Broadway Danny Rose

It’s hard to review a Woody Allen movie in the current climate without it seeming like we’re trying to make a point, so please rest assured there is no point.

This New York-based comedy opens with a group of kibitzing comedians telling the story of legendary Broadway talent agent Danny Rose (Allen), whose client portfolio reads like an episode of Britain’s Got Talent: a blind xylophonist, a singing parrot and a lounge crooner (Nick Apollo Forte) who falls in love with the superstitious Tina (a brilliant Mia Farrow).

Broadway Danny Rose was released in 1984 but it could have been the ’60s, so timeless is Allen’s black-and-white affection for Danny’s rose-tinted view of the industry. A hapless optimist, he embodies the old joke about the circus roustabout cheerfully scooping up elephant shit, and when asked why he doesn’t get a better job replies: “What, and leave show business?”

Allen’s fondness for his old vaudeville days lends the picture a personal, nostalgic warmth, though your tolerance for his uber-talkative, talmudic schtick will determine whether you find him charming or like watching an alternate universe where Quentin Tarantino makes himself the main character in all his films.
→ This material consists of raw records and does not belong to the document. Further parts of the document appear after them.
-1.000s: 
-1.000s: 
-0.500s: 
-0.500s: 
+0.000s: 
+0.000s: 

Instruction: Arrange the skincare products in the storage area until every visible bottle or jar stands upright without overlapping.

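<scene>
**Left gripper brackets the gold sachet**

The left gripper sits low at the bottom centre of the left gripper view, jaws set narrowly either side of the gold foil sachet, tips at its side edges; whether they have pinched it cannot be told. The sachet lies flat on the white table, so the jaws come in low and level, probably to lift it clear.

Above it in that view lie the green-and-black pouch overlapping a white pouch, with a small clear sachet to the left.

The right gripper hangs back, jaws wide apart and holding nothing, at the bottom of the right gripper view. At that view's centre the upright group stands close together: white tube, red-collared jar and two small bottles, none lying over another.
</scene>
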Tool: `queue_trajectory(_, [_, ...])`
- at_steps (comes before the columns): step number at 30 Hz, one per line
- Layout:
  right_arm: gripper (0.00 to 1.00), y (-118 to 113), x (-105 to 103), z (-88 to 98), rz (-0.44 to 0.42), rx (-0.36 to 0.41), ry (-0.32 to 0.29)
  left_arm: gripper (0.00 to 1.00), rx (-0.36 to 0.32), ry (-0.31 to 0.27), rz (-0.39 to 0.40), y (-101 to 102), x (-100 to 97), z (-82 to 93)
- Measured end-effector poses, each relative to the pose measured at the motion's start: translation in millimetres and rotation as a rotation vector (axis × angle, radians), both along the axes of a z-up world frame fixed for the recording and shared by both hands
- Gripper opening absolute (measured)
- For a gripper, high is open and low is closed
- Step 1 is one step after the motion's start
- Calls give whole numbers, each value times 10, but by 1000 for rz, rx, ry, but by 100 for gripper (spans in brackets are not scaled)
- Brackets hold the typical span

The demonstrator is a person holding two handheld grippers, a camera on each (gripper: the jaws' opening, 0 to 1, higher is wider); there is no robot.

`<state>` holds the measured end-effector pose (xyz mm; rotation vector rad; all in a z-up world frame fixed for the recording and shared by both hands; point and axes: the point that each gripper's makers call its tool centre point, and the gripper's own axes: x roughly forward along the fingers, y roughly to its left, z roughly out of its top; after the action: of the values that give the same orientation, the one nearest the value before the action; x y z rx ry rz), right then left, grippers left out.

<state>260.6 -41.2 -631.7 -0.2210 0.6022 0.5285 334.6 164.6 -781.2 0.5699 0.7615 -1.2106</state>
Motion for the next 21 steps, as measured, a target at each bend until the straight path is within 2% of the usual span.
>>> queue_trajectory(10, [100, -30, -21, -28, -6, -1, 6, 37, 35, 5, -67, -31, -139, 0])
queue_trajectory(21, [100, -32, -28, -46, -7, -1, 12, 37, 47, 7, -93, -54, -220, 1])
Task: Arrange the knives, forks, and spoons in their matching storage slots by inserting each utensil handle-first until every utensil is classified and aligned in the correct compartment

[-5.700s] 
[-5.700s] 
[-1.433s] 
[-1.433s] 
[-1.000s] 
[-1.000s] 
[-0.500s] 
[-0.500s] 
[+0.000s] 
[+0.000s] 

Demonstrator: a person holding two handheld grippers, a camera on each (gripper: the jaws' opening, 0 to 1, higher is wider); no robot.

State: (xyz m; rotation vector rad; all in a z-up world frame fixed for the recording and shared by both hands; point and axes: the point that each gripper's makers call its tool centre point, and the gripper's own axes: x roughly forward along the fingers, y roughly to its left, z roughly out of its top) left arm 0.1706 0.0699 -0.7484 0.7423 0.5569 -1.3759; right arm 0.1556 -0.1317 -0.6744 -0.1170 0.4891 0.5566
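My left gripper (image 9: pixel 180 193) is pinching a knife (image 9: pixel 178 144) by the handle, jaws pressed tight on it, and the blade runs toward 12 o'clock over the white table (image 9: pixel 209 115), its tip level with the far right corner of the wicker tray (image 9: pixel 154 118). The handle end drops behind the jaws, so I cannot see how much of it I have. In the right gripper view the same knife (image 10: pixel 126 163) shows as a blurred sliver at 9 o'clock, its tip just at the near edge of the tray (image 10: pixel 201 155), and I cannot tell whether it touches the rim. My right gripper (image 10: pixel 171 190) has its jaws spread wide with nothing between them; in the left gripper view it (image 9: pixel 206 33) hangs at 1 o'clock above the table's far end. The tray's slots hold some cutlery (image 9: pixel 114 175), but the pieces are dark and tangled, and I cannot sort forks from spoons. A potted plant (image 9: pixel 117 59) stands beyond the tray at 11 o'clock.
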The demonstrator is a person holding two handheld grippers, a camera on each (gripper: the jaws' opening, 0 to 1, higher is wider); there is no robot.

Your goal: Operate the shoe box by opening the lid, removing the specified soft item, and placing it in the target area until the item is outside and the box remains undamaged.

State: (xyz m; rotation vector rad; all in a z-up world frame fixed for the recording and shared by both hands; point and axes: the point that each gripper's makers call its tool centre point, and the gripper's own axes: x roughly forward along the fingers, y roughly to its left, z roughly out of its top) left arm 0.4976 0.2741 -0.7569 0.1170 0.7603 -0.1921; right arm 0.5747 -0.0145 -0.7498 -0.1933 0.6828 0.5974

Regardless, Allen’s blending of criminal, romantic and showbiz elements make for an engaging, surprising story that perfectly encapsulates the quirky Woody Allen appeal that many have tried and failed to replicate. Woody Allen especially.

It helps that Allen doesn’t date a younger woman in this one (although there is an awkward moment where he jokingly asks a 12-year-old girl if she’s married), while having comedians play themselves feels like a precursor to Louie, the show Louis C.K. made before being told to stop sexually harassing women. “What, and leave show business?”